=== Your goal ===
From the first line to the last, repeat the data below exactly.

=== Provided data ===

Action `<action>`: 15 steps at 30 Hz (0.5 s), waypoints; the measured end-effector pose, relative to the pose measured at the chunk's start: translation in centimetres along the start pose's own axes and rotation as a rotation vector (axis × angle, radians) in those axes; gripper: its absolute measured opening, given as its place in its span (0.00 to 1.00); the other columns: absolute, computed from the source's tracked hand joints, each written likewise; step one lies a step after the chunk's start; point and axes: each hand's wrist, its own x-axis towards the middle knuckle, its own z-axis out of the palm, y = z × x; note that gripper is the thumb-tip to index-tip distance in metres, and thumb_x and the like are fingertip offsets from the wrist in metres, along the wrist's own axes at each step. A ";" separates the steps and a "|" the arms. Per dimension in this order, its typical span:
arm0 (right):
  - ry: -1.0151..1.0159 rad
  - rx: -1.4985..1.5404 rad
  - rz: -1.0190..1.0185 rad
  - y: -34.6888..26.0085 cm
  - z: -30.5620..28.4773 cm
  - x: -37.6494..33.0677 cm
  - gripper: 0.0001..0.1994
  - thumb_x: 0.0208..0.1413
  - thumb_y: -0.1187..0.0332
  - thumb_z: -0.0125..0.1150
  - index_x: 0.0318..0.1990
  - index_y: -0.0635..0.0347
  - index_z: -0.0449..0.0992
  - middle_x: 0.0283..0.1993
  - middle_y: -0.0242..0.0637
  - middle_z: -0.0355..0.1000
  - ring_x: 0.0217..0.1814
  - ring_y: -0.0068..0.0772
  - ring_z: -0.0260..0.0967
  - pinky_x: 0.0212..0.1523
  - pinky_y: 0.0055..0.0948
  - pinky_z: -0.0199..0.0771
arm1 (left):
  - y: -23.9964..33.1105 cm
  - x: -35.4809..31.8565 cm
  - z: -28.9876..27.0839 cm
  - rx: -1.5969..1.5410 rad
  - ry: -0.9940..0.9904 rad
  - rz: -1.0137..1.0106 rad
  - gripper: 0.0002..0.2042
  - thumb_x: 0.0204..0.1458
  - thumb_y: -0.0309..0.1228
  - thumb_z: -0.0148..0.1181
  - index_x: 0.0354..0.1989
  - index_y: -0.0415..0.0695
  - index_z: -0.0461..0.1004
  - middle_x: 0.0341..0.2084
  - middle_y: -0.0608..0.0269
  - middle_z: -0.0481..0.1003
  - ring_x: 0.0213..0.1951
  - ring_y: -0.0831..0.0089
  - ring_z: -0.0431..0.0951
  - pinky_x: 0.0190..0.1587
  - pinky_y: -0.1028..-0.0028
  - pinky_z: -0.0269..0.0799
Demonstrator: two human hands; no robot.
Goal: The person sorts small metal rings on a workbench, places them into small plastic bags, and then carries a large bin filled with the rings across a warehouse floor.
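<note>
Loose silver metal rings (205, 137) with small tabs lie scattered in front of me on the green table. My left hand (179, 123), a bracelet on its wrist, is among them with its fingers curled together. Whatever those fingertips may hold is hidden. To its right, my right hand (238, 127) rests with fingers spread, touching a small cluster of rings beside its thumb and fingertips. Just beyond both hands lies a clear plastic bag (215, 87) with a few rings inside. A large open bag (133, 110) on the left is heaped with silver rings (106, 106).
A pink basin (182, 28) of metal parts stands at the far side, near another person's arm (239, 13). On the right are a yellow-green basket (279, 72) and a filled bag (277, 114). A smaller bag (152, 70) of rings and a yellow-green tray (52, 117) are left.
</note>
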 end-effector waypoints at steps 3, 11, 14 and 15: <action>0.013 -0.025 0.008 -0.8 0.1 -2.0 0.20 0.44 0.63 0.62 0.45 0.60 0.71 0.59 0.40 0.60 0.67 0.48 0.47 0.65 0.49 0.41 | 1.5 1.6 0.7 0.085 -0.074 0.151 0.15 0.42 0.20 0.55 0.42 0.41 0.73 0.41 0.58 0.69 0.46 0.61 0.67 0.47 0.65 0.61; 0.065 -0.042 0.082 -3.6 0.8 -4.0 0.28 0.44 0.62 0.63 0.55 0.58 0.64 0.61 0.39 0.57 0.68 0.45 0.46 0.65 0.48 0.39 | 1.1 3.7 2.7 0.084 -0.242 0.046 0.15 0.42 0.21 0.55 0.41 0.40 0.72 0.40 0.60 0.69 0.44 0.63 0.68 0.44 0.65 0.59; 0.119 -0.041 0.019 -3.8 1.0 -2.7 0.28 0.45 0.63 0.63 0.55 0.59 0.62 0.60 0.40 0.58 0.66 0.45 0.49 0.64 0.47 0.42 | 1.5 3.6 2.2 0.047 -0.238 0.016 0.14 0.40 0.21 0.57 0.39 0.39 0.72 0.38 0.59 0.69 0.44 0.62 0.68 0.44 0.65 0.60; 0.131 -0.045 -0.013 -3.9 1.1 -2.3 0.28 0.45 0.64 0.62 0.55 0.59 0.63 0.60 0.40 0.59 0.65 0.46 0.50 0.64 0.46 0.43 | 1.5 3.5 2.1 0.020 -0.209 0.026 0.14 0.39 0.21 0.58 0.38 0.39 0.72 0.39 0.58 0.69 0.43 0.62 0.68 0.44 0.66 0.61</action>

=== Written solution ===
Action `<action>`: 15 steps at 30 Hz (0.5 s), waypoints; the measured end-effector pose, relative to the pose measured at the chunk's start: translation in centimetres along the start pose's own axes and rotation as a rotation vector (axis × angle, radians) in those axes; gripper: its absolute measured opening, given as its place in its span (0.00 to 1.00); the other columns: absolute, computed from the source's tracked hand joints, each written likewise; step one lies a step after the chunk's start; point and axes: each hand's wrist, its own x-axis towards the middle knuckle, its own z-axis out of the palm, y = z × x; note that gripper is the thumb-tip to index-tip distance in metres, and thumb_x and the like are fingertip offsets from the wrist in metres, along the wrist's own axes at each step. A ";" separates the steps and a "|" the arms. Per dimension in this order, its typical span:
arm0 (right):
  - ry: -1.0151..1.0159 rad
  - rx: -1.4985..1.5404 rad
  - rz: -1.0190..1.0185 rad
  - y: -34.6888..26.0085 cm
  - z: -30.5620..28.4773 cm
  - x: -37.6494..33.0677 cm
  - gripper: 0.0001..0.1994
  - thumb_x: 0.0208..0.1413
  - thumb_y: -0.1187..0.0332
  - thumb_z: -0.0125..0.1150
  - index_x: 0.0318..0.1990
  - index_y: -0.0635..0.0347
  - index_z: -0.0449..0.0992
  - middle_x: 0.0283..0.1993
  - middle_y: -0.0242..0.0637
  - middle_z: -0.0355..0.1000
  - ring_x: 0.0217..0.1814
  - ring_y: -0.0068..0.0772
  - ring_z: -0.0260..0.0967
  - pinky_x: 0.0212..0.1523
  - pinky_y: 0.0055..0.0948
  - pinky_z: -0.0199..0.0771
arm1 (left):
  - y: -23.9964..33.1105 cm
  - x: -35.4809..31.8565 cm
  - z: -28.9876..27.0839 cm
  - rx: -1.5969..1.5410 rad
  - ry: -0.9940..0.9904 rad
  - rz: -1.0137..1.0106 rad
  - gripper: 0.0002..0.2042
  - thumb_x: 0.0204..0.1458
  - thumb_y: -0.0309..0.1228
  - thumb_z: -0.0148..0.1181
  - index_x: 0.0354..0.1989
  - index_y: -0.0415..0.0695
  - index_z: -0.0461..0.1004
  - middle_x: 0.0341..0.2084
  - middle_y: -0.0608..0.0269
  - middle_z: -0.0481..0.1003
  - ring_x: 0.0213..0.1951
  - ring_y: -0.0831..0.0089
  - ring_z: -0.0431..0.0951
  - pinky_x: 0.0190..0.1587
  - pinky_y: -0.1028..-0.0028
  - pinky_z: -0.0269..0.0799
Demonstrator: two human hands; no robot.
Goal: The person sorts small metal rings on a workbench, places them into small plastic bags, and then carries a large bin filled with the rings across a warehouse floor.
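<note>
Loose silver metal rings (205, 137) with small tabs lie scattered in front of me on the green table. My left hand (179, 123), a bracelet on its wrist, is among them with its fingers curled together. Whatever those fingertips may hold is hidden. To its right, my right hand (238, 127) rests with fingers spread, touching a small cluster of rings beside its thumb and fingertips. Just beyond both hands lies a clear plastic bag (215, 87) with a few rings inside. A large open bag (133, 110) on the left is heaped with silver rings (106, 106).
A pink basin (182, 28) of metal parts stands at the far side, near another person's arm (239, 13). On the right are a yellow-green basket (279, 72) and a filled bag (277, 114). A smaller bag (152, 70) of rings and a yellow-green tray (52, 117) are left.
</note>
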 end-effector waypoints at steps 3, 11, 14 and 15: <action>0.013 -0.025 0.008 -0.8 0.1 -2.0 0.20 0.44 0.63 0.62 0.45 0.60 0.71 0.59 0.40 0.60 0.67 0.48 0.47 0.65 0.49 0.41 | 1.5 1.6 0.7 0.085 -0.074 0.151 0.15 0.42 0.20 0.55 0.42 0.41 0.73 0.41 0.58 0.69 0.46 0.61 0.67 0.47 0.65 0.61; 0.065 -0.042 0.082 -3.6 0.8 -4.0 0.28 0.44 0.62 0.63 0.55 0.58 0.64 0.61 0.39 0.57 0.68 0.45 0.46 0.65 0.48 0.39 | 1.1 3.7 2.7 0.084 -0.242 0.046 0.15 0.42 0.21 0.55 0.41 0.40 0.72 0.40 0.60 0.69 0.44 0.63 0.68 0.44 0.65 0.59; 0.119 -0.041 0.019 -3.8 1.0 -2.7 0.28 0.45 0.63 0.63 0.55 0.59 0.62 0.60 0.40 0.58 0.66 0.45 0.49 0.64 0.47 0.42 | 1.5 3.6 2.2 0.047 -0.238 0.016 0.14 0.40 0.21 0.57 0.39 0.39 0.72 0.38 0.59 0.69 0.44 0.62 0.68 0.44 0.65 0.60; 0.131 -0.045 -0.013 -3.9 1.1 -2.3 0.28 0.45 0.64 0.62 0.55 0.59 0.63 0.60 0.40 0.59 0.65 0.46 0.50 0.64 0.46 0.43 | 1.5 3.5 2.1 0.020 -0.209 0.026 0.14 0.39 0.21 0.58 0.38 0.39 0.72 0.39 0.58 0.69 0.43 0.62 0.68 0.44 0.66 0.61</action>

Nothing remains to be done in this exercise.